Excerpts from Jim Conrad's
Naturalist Newsletter
from the February 15, 2015 Newsletter issued from Río Lagartos, on the Yucatan Peninsula's northern coast (~N21.60°, ~W88.16°), Yucatán state, MÉXICO
POMOL CHÉ
In thin soil atop limestone out in the zone where thorn forest mingles with savanna, a much-branched, thick-stemmed, chest-high shrub catches the eye with its completely leafless, swollen, semi-succulent stems, as shown below:
Even more eye-catching is that many of the grayish stems nowadays bear at their tips small tufts of tiny, delicate looking flowers, as shown below:
There you see male flowers consisting of purplish calyxes enveloping the corollas' bottoms, the corollas themselves with united lobes tinged with pink, and inside the corollas appear clusters of about ten pollen-producing stamens. I couldn't find female flowers, but it's early in the season and maybe later I can show them.
I've seen this combination of features before, especially the unisexual flowers and semisucculent stems, in members of the big Euphorbia or Poinsettia Family, the Euphorbiaceae. Therefore, it didn't take long to figure out that this fairly common shrub is JATROPHA GAUMERI, endemic just to the Yucatan Peninsula south to northern Guatemala. It has no English and maybe no Spanish name, but the Maya are very aware of it, and call it Pomol Ché.
One reason for its fame among the Maya is that -- typical of juicy-stemmed members of the Euphorbia family -- the juice is full of powerful compounds that may be used traditionally as medicine.
In fact, the Maya know to drop Pomol Ché's sap, which is a transparent latex, onto ulcers or open sores, on the body or in the mouth, to promote healing. The latex is also used to clean gums and heal boils and fevers. Taken orally it's used for diarrhea and dysentery, by mixing its sap with that of the similar Jatropha curcas, which also occurs in our area. Children once used the light wood for making whistles, and its leaves were substituted for banana leaves when patting corn paste into tortillas.
Issued April 13, 2020 from Tepakán, Yucatán, MÉXICO
MORE PICTURES
In the rancho's regenerating thornforest, Jatropha gaumeri is common and conspicuous.
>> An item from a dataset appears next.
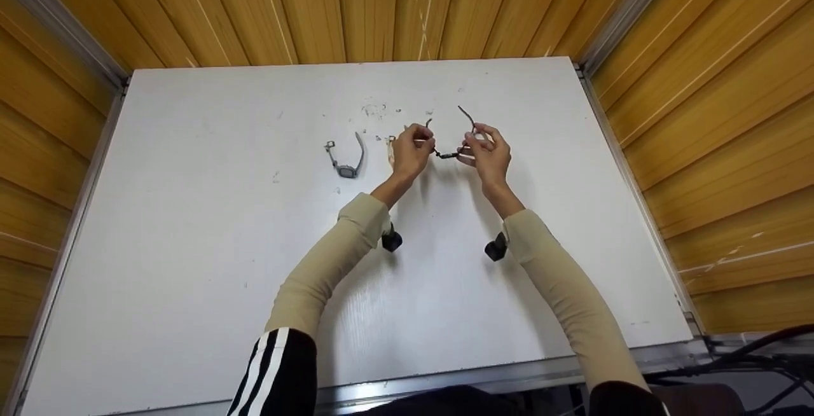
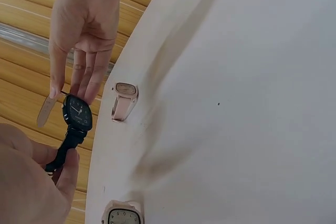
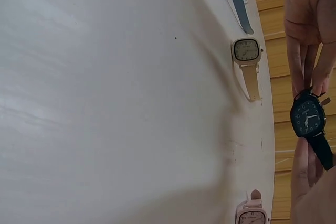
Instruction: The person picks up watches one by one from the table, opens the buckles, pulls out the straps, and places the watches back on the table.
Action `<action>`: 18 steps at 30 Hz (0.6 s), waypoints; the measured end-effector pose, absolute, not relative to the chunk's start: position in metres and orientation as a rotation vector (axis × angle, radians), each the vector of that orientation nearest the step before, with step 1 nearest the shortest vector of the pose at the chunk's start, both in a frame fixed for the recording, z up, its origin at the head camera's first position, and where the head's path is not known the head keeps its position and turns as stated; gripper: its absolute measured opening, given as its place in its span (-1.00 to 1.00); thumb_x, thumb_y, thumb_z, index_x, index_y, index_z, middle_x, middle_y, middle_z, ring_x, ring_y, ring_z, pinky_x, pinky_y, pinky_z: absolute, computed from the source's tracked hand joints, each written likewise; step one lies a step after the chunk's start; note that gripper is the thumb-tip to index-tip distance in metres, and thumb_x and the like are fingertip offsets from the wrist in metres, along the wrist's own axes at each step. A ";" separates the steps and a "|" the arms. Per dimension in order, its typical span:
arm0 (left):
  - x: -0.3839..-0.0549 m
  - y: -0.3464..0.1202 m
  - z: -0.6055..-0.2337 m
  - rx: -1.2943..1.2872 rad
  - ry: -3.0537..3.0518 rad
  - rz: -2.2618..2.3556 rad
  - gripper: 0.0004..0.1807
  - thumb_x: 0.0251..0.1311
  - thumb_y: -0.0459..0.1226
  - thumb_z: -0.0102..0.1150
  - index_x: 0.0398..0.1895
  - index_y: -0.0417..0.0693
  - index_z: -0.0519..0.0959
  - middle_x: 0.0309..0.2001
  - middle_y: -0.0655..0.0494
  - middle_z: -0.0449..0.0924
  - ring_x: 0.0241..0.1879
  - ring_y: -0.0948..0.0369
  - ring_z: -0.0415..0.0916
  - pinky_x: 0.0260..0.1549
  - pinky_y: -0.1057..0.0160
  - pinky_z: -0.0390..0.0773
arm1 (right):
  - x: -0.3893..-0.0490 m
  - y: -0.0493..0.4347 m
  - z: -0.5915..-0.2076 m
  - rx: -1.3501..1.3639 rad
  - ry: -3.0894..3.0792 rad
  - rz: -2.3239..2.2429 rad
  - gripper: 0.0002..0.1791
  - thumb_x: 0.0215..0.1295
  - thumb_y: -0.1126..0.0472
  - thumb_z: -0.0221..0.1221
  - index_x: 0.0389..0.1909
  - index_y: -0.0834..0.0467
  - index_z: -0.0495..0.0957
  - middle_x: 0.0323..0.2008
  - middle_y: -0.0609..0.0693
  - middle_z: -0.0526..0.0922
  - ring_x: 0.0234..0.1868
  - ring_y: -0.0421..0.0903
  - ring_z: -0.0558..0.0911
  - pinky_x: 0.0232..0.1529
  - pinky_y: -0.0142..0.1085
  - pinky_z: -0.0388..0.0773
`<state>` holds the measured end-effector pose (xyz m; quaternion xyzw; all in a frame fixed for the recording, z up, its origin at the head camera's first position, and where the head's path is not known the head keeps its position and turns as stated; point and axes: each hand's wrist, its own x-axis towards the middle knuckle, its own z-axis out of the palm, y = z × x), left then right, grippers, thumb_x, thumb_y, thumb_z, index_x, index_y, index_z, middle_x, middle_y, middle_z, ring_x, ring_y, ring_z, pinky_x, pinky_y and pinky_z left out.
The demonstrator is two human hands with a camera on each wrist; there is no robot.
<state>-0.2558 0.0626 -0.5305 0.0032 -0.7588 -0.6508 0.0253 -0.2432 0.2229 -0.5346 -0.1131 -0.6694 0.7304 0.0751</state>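
A black wristwatch [image 1: 449,155] with a squarish dial is held above the table between my two hands, its strap unfastened. My left hand [image 1: 412,152] pinches one strap half, seen in the left wrist view running down from the dark case [image 2: 77,113]. At the other end, my right hand [image 1: 489,155] grips the second strap half beside the case; that half's brownish underside [image 2: 46,112] sticks out past the fingers. In the right wrist view the dial [image 3: 308,119] faces the camera. Fingers cover parts of both strap halves.
On the white table [image 1: 254,244] lie a grey-blue watch [image 1: 346,171] left of my hands and a beige watch [image 3: 246,51], mostly hidden behind my left hand in the head view. A pink watch [image 2: 125,100] lies nearby. Yellow wood-look panels [image 1: 369,9] edge the table.
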 end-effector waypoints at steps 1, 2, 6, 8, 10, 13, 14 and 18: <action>-0.258 0.065 -0.530 0.020 -2.382 -1.980 -0.88 0.32 -0.52 0.16 -0.12 -0.36 0.60 -0.05 -0.27 0.71 -0.07 -0.03 0.73 -0.15 0.32 0.71 | -0.245 0.223 -0.534 -0.368 -2.039 2.178 -0.65 0.40 0.26 0.27 0.17 0.18 0.56 -0.26 0.14 0.75 -0.31 -0.07 0.79 -0.20 -0.21 0.78; -0.259 0.067 -0.530 0.031 -2.420 -1.940 -0.85 0.34 -0.51 0.15 -0.09 -0.34 0.63 -0.03 -0.25 0.72 -0.06 -0.01 0.73 -0.14 0.31 0.70 | -0.246 0.224 -0.534 -0.394 -2.074 2.163 -0.65 0.41 0.26 0.26 0.18 0.19 0.57 -0.22 0.19 0.74 -0.31 -0.08 0.79 -0.19 -0.21 0.78; -0.264 0.073 -0.531 0.073 -2.535 -1.792 -0.76 0.33 -0.49 0.12 0.00 -0.26 0.68 -0.01 -0.21 0.73 -0.02 0.02 0.72 -0.05 0.23 0.65 | -0.251 0.223 -0.535 -0.481 -2.194 2.100 -0.63 0.44 0.26 0.24 0.22 0.20 0.59 -0.07 0.34 0.70 -0.31 -0.12 0.78 -0.15 -0.20 0.77; -0.266 0.076 -0.533 0.084 -2.581 -1.720 -0.72 0.29 -0.50 0.14 0.04 -0.26 0.66 -0.01 -0.21 0.72 -0.01 0.01 0.70 -0.01 0.17 0.64 | -0.253 0.222 -0.537 -0.514 -2.227 2.073 -0.62 0.45 0.26 0.22 0.23 0.23 0.59 -0.07 0.34 0.71 -0.33 -0.14 0.78 -0.13 -0.17 0.77; -0.266 0.079 -0.535 0.080 -2.623 -1.652 -0.67 0.24 -0.51 0.16 0.08 -0.28 0.64 -0.02 -0.23 0.71 0.00 0.00 0.68 0.03 0.14 0.64 | -0.254 0.223 -0.541 -0.538 -2.249 2.049 -0.62 0.45 0.27 0.22 0.23 0.25 0.59 -0.08 0.34 0.72 -0.36 -0.17 0.77 -0.12 -0.14 0.76; -0.266 0.082 -0.541 0.059 -2.693 -1.560 -0.60 0.20 -0.51 0.18 0.14 -0.31 0.61 0.01 -0.26 0.69 0.03 -0.03 0.65 0.07 0.12 0.62 | -0.254 0.225 -0.548 -0.566 -2.286 2.028 -0.59 0.44 0.27 0.22 0.26 0.27 0.57 -0.08 0.33 0.73 -0.40 -0.22 0.75 -0.15 -0.16 0.77; -0.266 0.082 -0.543 0.047 -2.705 -1.545 -0.58 0.19 -0.52 0.18 0.15 -0.33 0.60 0.02 -0.27 0.69 0.04 -0.04 0.65 0.09 0.11 0.62 | -0.254 0.226 -0.550 -0.574 -2.299 2.020 -0.59 0.44 0.27 0.23 0.26 0.27 0.57 -0.07 0.32 0.74 -0.41 -0.24 0.75 -0.17 -0.19 0.78; -0.262 0.084 -0.553 -0.006 -2.758 -1.508 -0.55 0.19 -0.54 0.15 0.19 -0.38 0.58 0.05 -0.29 0.67 0.09 -0.06 0.63 0.15 0.11 0.61 | -0.250 0.230 -0.558 -0.606 -2.352 2.013 -0.58 0.44 0.28 0.22 0.28 0.25 0.56 -0.05 0.26 0.74 -0.39 -0.25 0.74 -0.23 -0.29 0.77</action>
Here are more pictures to round out the species' profile. First, after weeks of extremely hot, dry wind with no rain, most woody plants are leafless, and herbaceous plants are dead or nearly so. However, at a neighbor's rancho, Jatropha gaumeri not only has been ignored by grazing cattle, but also looks as shown below:
Most Jatropha gaumeri bushes in the rancho's forests are leafless, but some still bear last season's leaves, shown below:
Leaf bases usually bear two or three gland-tipped teeth, shown below:
The stems are fairly thick and succulent. Many that lost their leaves weeks ago now are sprouting, shown below:
Breaking off a leaf or a stem tip causes several drops of cloudy sap to form, shown below:
Issued May 28, 2020 from Tepakán, Yucatán, MÉXICO
POMOL CHÉ CAPSULES
Nowadays Pomol Ché is producing the capsules shown below:
Some larger trees still bear last season's panicle of opened, seedless capsules, shown below:
In the Euphorbia Family, most fruits are three- or more-lobed capsules that split elastically from a persistent axis. That design can be discovered in the topmost fruit-remains in the above picture. A close-up of such a fruit-remains is shown below:
The three "wings" are the capsule's sides held aloft by slender stalks that apparently sprang up elastically, maybe tossing seeds out, when the capsule was well mature and dry.